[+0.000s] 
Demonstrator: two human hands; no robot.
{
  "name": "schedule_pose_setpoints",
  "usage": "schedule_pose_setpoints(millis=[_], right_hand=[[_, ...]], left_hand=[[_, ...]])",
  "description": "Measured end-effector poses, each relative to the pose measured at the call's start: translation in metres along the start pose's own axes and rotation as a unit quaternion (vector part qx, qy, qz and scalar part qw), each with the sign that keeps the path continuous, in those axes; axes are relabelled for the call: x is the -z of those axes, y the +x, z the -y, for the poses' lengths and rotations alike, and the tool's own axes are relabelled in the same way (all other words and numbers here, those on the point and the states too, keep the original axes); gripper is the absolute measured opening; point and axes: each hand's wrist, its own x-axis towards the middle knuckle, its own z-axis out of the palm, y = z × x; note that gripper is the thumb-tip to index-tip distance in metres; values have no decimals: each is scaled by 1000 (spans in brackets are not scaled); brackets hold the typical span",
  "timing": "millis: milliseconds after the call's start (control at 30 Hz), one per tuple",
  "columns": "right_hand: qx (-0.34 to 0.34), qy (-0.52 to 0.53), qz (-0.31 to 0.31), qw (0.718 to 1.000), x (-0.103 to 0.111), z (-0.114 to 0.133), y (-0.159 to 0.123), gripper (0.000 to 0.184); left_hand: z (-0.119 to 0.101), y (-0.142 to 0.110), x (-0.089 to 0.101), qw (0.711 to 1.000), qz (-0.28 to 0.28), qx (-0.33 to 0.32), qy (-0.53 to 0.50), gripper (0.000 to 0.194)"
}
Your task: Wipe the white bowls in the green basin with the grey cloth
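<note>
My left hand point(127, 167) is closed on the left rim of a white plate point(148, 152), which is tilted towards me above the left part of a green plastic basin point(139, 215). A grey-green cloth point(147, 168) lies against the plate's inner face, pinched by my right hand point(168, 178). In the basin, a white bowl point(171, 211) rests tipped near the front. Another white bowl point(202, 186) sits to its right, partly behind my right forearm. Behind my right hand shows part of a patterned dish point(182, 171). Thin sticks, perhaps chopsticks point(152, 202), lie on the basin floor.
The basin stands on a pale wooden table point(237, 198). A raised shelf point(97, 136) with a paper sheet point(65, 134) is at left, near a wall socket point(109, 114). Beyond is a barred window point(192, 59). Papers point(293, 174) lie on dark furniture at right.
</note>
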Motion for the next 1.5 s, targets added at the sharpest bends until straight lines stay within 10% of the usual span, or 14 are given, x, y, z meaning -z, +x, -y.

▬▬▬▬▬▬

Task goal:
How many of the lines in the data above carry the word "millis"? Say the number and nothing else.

Task response:
2